# Big box store pro account - Home Depot vs Lowes



## mcg1990 (Nov 11, 2014)

I know I know, real carpenters don't use these amateur warehouses, but I'm not a real carpenter yet.

I've just started my business and acquired my EIN so I can open a separate bank account etc. I've recently been using Lowes for business purchases as I have a Lowes card, but just noticed that actually my local Home Depot seem to have more 'pro' like tools and accessories. I prefer their sandpaper (for an orbital) than what Lowes had, and they also have Freud Diablo blades, whereas Lowes only keep Irwin/deWalt.

Lowes have an auto 5% off with their credit cards, and I'm having a hard time finding out if Home Depot do the same - they have multiple types of account so I'm currently trying to call them to get a run-down of the options.

Does anyone else here have a preference, or has considered something that I have not?


----------



## JAAune (Jan 22, 2012)

I'd pick Menards over those two. They have good sales frequently and tend to have more of the products I like to buy. Jorgensen clamps, toggle clamps, good stain selection and my favorite masking tape, glue and paper towels.

But I don't bother with accounts at any of those stores. I'd rather get credit cards and financing from a good bank since I've heard Menards can be a hassle to deal with.
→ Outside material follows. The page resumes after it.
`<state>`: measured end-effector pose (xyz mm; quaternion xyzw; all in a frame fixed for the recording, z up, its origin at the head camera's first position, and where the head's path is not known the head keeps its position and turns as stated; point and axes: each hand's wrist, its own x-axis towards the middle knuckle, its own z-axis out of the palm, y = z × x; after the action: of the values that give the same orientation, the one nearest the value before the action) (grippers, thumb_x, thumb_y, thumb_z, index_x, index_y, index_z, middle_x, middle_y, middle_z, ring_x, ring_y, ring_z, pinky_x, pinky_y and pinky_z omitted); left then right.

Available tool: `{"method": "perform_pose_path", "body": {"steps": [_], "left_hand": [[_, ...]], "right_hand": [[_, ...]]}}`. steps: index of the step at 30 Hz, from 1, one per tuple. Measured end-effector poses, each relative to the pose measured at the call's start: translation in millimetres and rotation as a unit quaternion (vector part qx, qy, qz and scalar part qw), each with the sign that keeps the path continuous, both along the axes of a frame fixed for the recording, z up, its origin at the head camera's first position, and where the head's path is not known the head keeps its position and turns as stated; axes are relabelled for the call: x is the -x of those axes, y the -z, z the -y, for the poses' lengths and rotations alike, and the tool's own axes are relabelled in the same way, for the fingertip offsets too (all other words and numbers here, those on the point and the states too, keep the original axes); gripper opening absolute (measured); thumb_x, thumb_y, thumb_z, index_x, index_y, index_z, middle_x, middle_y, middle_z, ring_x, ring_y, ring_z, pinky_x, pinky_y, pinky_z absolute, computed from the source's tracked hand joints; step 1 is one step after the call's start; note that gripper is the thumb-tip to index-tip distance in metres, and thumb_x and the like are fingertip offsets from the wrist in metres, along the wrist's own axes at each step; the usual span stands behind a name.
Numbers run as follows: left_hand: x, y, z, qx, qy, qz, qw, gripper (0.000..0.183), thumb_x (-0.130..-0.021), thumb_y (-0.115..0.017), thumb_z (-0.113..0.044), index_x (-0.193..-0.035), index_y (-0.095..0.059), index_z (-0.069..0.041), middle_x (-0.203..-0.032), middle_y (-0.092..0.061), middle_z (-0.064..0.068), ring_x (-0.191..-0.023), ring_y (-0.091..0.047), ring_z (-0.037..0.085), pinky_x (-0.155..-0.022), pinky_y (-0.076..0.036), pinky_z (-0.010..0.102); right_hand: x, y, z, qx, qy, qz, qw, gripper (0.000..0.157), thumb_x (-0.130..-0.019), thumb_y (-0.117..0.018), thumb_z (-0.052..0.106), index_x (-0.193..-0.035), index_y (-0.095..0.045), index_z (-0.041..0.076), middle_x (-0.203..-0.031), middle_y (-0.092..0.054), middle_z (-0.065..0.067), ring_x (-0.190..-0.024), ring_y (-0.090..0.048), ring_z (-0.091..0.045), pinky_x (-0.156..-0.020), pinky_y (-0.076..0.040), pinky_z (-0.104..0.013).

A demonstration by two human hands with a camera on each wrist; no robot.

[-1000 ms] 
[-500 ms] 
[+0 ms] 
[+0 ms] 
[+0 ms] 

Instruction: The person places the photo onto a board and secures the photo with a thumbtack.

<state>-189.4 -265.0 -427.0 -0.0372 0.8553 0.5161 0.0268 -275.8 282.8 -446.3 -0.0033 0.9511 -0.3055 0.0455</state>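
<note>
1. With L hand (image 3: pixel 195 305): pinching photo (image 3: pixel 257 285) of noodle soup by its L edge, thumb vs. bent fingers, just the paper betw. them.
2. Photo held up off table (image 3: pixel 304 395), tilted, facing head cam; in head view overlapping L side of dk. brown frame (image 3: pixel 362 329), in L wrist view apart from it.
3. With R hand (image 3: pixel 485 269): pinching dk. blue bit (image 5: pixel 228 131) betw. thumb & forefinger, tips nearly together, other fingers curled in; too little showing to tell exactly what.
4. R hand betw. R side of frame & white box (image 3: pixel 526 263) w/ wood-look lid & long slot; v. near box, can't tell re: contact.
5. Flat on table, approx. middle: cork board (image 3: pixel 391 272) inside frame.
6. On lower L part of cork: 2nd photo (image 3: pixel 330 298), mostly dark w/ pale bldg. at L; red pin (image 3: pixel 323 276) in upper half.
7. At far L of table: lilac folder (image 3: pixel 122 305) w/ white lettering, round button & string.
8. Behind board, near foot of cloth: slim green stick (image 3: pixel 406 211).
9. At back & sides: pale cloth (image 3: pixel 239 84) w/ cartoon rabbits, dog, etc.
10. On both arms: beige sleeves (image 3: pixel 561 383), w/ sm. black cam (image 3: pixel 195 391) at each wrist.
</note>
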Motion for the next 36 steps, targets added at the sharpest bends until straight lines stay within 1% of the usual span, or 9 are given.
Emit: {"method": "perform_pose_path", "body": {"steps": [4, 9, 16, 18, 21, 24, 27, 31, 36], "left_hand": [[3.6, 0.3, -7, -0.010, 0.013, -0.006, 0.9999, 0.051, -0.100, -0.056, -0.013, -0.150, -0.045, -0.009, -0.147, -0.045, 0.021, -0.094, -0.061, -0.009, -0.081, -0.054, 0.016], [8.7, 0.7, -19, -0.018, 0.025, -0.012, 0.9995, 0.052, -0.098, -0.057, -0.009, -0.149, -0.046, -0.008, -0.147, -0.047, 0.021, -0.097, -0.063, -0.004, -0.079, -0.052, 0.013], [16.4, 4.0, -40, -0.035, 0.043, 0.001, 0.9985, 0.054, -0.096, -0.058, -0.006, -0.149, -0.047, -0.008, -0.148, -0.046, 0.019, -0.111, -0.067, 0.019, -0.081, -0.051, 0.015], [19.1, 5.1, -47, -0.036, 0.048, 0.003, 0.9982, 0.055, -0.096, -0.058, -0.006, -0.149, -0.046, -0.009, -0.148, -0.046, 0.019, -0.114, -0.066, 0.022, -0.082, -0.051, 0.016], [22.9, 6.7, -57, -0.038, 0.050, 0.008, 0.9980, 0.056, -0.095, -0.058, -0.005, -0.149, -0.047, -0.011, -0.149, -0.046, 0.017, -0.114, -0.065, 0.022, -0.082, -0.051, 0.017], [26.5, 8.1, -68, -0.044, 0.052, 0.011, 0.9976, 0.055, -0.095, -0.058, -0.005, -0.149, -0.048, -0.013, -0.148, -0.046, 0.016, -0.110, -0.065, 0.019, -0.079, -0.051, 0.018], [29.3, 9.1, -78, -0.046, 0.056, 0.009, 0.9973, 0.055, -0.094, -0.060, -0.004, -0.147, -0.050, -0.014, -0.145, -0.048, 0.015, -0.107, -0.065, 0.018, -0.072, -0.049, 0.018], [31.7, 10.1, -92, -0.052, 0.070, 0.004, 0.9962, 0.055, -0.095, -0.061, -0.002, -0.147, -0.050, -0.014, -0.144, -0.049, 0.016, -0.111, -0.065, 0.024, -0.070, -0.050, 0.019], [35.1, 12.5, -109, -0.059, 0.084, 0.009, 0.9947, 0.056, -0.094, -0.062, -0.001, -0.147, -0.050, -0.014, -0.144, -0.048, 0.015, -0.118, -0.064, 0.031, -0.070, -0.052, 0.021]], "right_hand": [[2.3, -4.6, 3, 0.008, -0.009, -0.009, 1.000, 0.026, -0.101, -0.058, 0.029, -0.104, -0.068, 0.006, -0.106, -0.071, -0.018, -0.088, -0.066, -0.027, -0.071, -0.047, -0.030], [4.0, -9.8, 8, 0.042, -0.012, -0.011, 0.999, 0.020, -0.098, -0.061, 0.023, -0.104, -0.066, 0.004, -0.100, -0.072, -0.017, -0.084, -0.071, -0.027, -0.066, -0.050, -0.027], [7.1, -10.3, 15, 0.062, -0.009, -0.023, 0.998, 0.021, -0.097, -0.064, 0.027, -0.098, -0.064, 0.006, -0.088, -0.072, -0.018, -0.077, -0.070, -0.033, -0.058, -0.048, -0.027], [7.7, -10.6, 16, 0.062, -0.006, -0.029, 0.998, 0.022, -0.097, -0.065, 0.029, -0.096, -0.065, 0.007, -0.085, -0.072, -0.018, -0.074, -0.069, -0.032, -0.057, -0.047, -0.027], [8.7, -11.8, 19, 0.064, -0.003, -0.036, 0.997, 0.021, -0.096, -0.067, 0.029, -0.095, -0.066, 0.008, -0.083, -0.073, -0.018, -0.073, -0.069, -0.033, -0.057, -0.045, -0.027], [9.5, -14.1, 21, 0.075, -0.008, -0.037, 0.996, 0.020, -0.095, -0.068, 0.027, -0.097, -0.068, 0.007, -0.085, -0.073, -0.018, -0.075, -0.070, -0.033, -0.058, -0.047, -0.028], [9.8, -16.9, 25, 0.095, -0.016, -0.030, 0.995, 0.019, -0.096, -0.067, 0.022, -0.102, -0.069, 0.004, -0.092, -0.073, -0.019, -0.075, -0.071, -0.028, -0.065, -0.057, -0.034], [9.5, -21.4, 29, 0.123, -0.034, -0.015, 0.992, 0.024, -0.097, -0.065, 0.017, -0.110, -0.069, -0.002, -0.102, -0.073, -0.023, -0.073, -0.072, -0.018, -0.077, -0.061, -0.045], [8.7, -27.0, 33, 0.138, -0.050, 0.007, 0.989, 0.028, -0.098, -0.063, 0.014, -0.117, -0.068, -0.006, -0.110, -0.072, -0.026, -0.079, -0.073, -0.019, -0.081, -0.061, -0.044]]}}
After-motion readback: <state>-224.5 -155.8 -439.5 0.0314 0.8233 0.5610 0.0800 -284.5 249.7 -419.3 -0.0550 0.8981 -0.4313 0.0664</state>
Almost everything else I purchase online.


----------



## Ghidrah (Jan 20, 2015)

No offense, I wouldn't buy any tool from any big box store. There's a reason the tools are as cheap as they are. They're known as irregulars.


----------



## Bobbal (Feb 24, 2015)

I worked in a building supply for a few years. The big box stores have so much purchasing power, they can have specs changed to make items cheaper. Take two identical toilets and weight them and the box version will be lighter. Less porcelain. Take an identical pair of class three ladders and stand them side by side and you will see plastic step braces on the box version instead of aluminum like everyone else carries. I only use them in case of emergencies when you need it now. I like to buy from smaller local shops where you can speak to the owner or on line from reputable retailers that are not Amazon. Just my opinion. The service is usually better.


----------



## copcarcollector (Aug 8, 2012)

I have a Home Depot card and they give me 5% off when I use it, I just have to mention it when checking out.


----------



## mcg1990 (Nov 11, 2014)

I get the majority of my supplies from my local hardware store, but they of course don't have the space for much inventory and I can't always wait for what I need. Also my local Menards is 104 miles away.

So where do most people buy their power tools, hand tools and hardware from? Online?


----------



## devann (Jan 11, 2011)

For the last 25 years or so I've used Texas Tool Traders. I can "dicker" with them over the price. They'll usually knock off the cost of the taxes for me. Service has always been good and the inventory gives me some choices.


----------



## Rayne (Mar 9, 2014)

There are pluses and minuses to both, so I shop at both when needed. Irwin's Marple blades are nothing to sneeze at and are probably as good, if not better, than the Diablo blades. If HD carried the newer line of the Fusion blade, then that would be different. I do agree HD's sandpaper is better than Lowes, but Lowes also carries Delta TS along with Steel City if you go online, along with Microjig products. HD has better Hardwood selection when ordering online; you can get ship-to-store on a small selection of them and I have in the past working out quite well (heck of a lot cheaper than anywhere else). Lowes also has a better selection of Kreg products and a more diverse selection of nuts, bolts, etc. My HD reduced their aisle to like 20% of what they used to have, so it's pretty sad now. Anyways, I could go on and on, but it shows they both have stuff I need. It's almost like they're positioning themselves to avoid each other's competition, which would maximize profits. My 2 cent's worth.


----------



## deereguy84 (Sep 18, 2014)

Home Depot seems to have better quality product than Lowes. They have a lot of American Made items on their shelves. Menard's is pretty good too. They actually has sales occasionally on all "Made in USA" products in the store. Every time I walk into Lowe's I see a new junk import item where there used to be an American one. They should just call themselves "Expensive Harbor Freight." I always leave Lowe's frustrated and disappointed.


----------



## Magnum (Feb 5, 2010)

> No offense, I wouldn t buy any tool from any big box store. There s a reason the tools are as cheap as they are. They re known as irregulars.
> 
> - Ghidrah


So, where do you buy your tool from? I find it a little hard to believe that all the tools sold in big box stores are "irregulars".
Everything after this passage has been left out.